Return an array of integers result containing, in order , the value of the cells visited during the zigzag traversal with skips.
Examples
Example 1
Input: grid = [[1,2],[3,4]]
Output: [1,4]
Explanation:
****
Example 2
Input: grid = [[2,1],[2,1],[2,1]]
Output: [2,1,2]
Explanation:
Example 3
Input: grid = [[1,2,3],[4,5,6],[7,8,9]]
Output: [1,3,5,7,9]
Explanation:
Constraints
2 <= n == grid.length <= 502 <= m == grid[i].length <= 501 <= grid[i][j] <= 2500
Solution
Method 1 – Simulation with Zigzag Indexing
Intuition
The main idea is to simulate the zigzag traversal row by row, alternating direction, and skip every alternate cell by toggling a flag. We only add a cell to the result if it is not skipped.
Approach
- Initialize an empty result array and a skip flag set to False.
- For each row in the grid:
- If the row index is even, traverse left to right; if odd, traverse right to left.
- For each cell in the current row (in the correct direction):
- If skip is False, add the cell to the result.
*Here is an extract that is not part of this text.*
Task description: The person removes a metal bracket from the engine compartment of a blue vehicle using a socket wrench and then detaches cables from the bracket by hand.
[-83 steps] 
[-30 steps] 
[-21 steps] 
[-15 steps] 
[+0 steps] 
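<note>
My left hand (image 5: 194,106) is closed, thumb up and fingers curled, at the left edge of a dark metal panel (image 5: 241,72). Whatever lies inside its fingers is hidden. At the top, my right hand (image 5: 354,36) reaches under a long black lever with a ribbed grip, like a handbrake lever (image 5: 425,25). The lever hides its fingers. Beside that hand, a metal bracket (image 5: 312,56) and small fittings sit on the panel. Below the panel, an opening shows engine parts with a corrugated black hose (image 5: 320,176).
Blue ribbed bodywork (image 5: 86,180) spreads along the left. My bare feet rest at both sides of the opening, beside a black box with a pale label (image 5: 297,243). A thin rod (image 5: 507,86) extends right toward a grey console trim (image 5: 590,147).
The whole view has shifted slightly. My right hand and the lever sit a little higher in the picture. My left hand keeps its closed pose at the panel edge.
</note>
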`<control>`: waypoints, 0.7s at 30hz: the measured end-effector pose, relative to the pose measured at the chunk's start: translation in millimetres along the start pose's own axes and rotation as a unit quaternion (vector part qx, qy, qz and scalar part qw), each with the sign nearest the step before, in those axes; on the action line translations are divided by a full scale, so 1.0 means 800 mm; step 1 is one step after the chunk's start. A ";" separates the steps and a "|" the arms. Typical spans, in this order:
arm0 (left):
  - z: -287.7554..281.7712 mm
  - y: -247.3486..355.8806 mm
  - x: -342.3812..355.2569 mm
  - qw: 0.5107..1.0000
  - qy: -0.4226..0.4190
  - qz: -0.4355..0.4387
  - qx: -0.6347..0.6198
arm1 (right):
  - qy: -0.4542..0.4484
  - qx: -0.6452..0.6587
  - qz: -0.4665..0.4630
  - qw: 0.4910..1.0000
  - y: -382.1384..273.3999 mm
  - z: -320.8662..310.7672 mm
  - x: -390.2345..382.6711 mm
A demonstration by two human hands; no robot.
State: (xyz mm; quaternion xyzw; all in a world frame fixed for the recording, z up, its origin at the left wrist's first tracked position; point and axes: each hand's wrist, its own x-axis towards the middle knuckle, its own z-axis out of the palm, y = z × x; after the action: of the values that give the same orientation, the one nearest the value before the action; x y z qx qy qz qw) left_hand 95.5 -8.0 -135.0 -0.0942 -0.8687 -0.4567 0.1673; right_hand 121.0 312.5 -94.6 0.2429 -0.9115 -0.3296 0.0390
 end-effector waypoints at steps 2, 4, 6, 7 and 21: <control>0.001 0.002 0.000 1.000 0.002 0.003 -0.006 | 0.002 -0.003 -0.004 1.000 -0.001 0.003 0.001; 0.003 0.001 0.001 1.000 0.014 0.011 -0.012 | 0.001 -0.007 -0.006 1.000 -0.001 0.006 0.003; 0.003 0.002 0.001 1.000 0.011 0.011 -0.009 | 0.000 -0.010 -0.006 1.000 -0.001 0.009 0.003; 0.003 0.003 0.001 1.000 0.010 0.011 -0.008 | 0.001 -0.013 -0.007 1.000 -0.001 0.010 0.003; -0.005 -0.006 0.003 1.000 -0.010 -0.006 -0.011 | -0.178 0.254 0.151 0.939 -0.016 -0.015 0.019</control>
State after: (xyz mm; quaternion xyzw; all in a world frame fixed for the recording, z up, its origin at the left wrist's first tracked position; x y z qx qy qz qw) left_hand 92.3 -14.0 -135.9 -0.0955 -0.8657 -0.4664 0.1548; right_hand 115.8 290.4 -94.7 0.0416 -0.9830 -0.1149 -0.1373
- Toggle the skip flag after each cell.
- Return the result array after traversing all rows.
Code
C++
class Solution {
public:
vector<int> zigzagTraversal(vector<vector<int>>& grid) {
vector<int> ans;
bool skip = false;
int n = grid.size(), m = grid[0].size();
for (int i = 0; i < n; ++i) {
if (i % 2 == 0) {
for (int j = 0; j < m; ++j) {
if (!skip) ans.push_back(grid[i][j]);
skip = !skip;
}
} else {
for (int j = m - 1; j >= 0; --j) {
if (!skip) ans.push_back(grid[i][j]);
skip = !skip;
}
}
}
return ans;
}
};
Go
func zigzagTraversal(grid [][]int) []int {
n, m := len(grid), len(grid[0])
ans := []int{}
skip := false
for i := 0; i < n; i++ {
if i%2 == 0 {
for j := 0; j < m; j++ {
if !skip {
ans = append(ans, grid[i][j])
}
skip = !skip
}
} else {
for j := m - 1; j >= 0; j-- {
if !skip {
ans = append(ans, grid[i][j])
}
skip = !skip
}
}
}
return ans
}
Java
class Solution {
public List<Integer> zigzagTraversal(int[][] grid) {
List<Integer> ans = new ArrayList<>();
boolean skip = false;
int n = grid.length, m = grid[0].length;
for (int i = 0; i < n; i++) {
if (i % 2 == 0) {
for (int j = 0; j < m; j++) {
if (!skip) ans.add(grid[i][j]);
skip = !skip;
}
} else {
for (int j = m - 1; j >= 0; j--) {
if (!skip) ans.add(grid[i][j]);
skip = !skip;
}
}
}
return ans;
}
}
Kotlin
class Solution {
fun zigzagTraversal(grid: Array<IntArray>): List<Int> {
val ans = mutableListOf<Int>()
var skip = false
val n = grid.size
val m = grid[0].size
for (i in 0 until n) {
if (i % 2 == 0) {
for (j in 0 until m) {
if (!skip) ans.add(grid[i][j])
skip = !skip
}
} else {
for (j in m - 1 downTo 0) {
if (!skip) ans.add(grid[i][j])
skip = !skip
}
}
}
return ans
}
}
Python
from typing import List
class Solution:
def zigzagTraversal(self, grid: List[List[int]]) -> List[int]:
ans: List[int] = []
skip = False
n, m = len(grid), len(grid[0])
for i in range(n):
rng = range(m) if i % 2 == 0 else range(m-1, -1, -1)
for j in rng:
if not skip:
ans.append(grid[i][j])
skip = not skip
return ans
Rust
impl Solution {
pub fn zigzag_traversal(grid: Vec<Vec<i32>>) -> Vec<i32> {
let n = grid.len();
let m = grid[0].len();
let mut ans = Vec::new();
let mut skip = false;
for i in 0..n {
if i % 2 == 0 {
for j in 0..m {
if !skip {
ans.push(grid[i][j]);
}
skip = !skip;
}
} else {
for j in (0..m).rev() {
if !skip {
ans.push(grid[i][j]);
}
skip = !skip;
}
}
}
ans
}
}
TypeScript
class Solution {
zigzagTraversal(grid: number[][]): number[] {
const ans: number[] = [];
let skip = false;
const n = grid.length, m = grid[0].length;
for (let i = 0; i < n; i++) {
const rng = i % 2 === 0 ? [...Array(m).keys()] : Array.from({length: m}, (_, k) => m - 1 - k);
for (const j of rng) {
if (!skip) ans.push(grid[i][j]);
skip = !skip;
}
}
return ans;
}
}
Complexity
- ⏰ Time complexity:
O(n*m)— We visit each cell in the grid once, toggling the skip flag, so the work is proportional to the number of cells. - 🧺 Space complexity:
O(n*m)— The result array can contain up to half the cells in the grid in the worst case.